In effetti, la ricerca delle cause esterne al fattore militare ed anche all’interpretazione data dalla stessa commissione d’inchiesta sulla «disfatta», secondo Gaspari la sconfitta «fu solo militare e a Caporetto gli italiani combatterono con lo stesso valore con cui avevano combattuto prima e dopo. Le cause della sconfitta, nell’ordine d’importanza sono: sorpresa strategica dell’offensiva austro-tedesca che trova il fronte italiano dell’alto Isonzo completamente impreparato a sostenere una battaglia difensiva, per cui: esiguità dei difensori della prima linea — battaglioni di 500-600 fucili —, artiglierie predisposte per l’offensiva e individuate da tempo dal nemico, seconde e terze linee difensive — abbandonate da anni — non predisposte per sostenere l’attacco del nemico, con uno scaglionamento di truppe in profondità, e completamente sguarnite; linea di difesa a oltranza priva di cannoni e mitragliatrici e “riserve” lontane dal luogo di sfondamento e, comunque, non di brigate in piena potenza, trattandosi di reparti mandati a ricostituirsi dopo le perdite della battaglia della Bainsizza».

Gaspari, dunque, ascrive le cause della disfatta non ai reparti che non avrebbero combattuto e si sarebbero ignominiosamente arresi, ma «al Capo di S. M. generale che non aveva fatto addestrare le truppe a una battaglia difensiva, né aveva predisposto linee successive di resistenza, né aveva riserve fresche e vicine».

In altre pubblicazioni (cfr.

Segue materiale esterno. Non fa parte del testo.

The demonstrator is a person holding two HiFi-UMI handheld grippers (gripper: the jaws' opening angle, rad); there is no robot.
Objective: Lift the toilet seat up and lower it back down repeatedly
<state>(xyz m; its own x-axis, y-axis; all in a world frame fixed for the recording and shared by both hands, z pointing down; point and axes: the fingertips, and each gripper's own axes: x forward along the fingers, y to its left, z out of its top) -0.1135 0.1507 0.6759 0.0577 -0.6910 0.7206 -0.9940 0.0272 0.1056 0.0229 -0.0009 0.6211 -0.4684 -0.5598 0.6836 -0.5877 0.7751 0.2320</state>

Le Termopili italiane: la battaglia di Cividale del 27 ottobre 1917, Udine 2007) Gaspari ricostruisce nei dettagli le battaglie sostenute dai reparti italiani in ritirata contro le straripanti truppe austro-tedesche, in particolare a San Nicolò di Jainich - Castelmonte, sul Mladesiena e il Karkoš all’imboccatura delle Valli del Natisone.

Tra le azioni eroiche dei soldati italiani riportati nella «Guida ai luoghi delle battaglie della ritirata di Caporetto», viene ricordata la carica di Stupizza dei cavalleggeri di Alessandria, avvenuta il 25 ottobre nella gola del Natisone verso Robi?, dove già dalla sera del 24 erano arrivati i fanti della 12 divisione tedesca.

Alberico Lo Faso di Serradifalco scrive che «il 25 in Val Natisone da Caporetto ripiegava la divisione del gen. Gonzaga. Giunto a Stupizza per pianificare gli ulteriori movimenti, diede ordine agli squadroni dei Cavalleggeri di Alessandria, che erano a supporto della sua divisione, di riconoscere le direzioni di movimento del nemico e la sua consistenza. Viene fatto uscire dalle linee italiane un plotone al comando del tenente Laus per andare incontro al nemico e cercare le notizie che servono; a questi 28 uomini si aggiungono volontari il capitano Delleani (comandante interinale del 5° squadrone) e il tenente Casnati. Il plotone suddiviso in piccoli gruppi avanza e dopo poche centinaia di metri incontra un avamposto tedesco, ma lo aggira e prosegue, avanza ancora per altri 800 metri sino a quando viene fermato da un grosso sbarramento stradale dal quale si scatena il fuoco delle mitragliatrici nemiche, ma insiste nella ricerca delle notizie necessarie per consentire al comandante della divisione di portare in piano per la via più sicura la sua unità».

Del plotone inoltratosi nella gola di Stupizza tornano indietro il Delleani, il Casnati e solo 4 cavalleggeri «che riferiscono al gen. Gonzaga le notizie che aveva richiesto e che gli consentirono di predisporre il ripiegamento successivo. A difendere la stretta di Stupizza, mentre la divisione scende giù per la Val Natisone, resta la 853 compagnia mitraglieri costituita con il personale dei Cavalleggeri di Roma».

L’agile volume, con una ricca documentazione fotografica e topografica, contiene altri due capitoli che riguardano le Valli del Natisone. Il primo, sempre di Paolo Gaspari, tratta del suicidio, il 26 ottobre a Scrutto di San Leonardo, del generale Giovanni Villani, comandante della 19 divisione, la quale aveva il fulcro della sua dislocazione sullo Ježa e che cedette di fronte ai violenti assalti delle truppe tedesche.

Il secondo capitolo tratta delle ferrovie «dacauville» in Friuli (testi di Fabrizia Bosco e Annita Deganutti, documentazione storica di Felice Peressin). Una di esse fu costruita nel 1916 tra Cividale e Sužid nei pressi di Kobarid/Caporetto. La rete ferrata funzionò a pieno ritmo solo per circa un anno poiché con la rotta di Caporetto subì gravi danni. Tra l’altro fu distrutto il ponte sul Natisone presso Vernasso.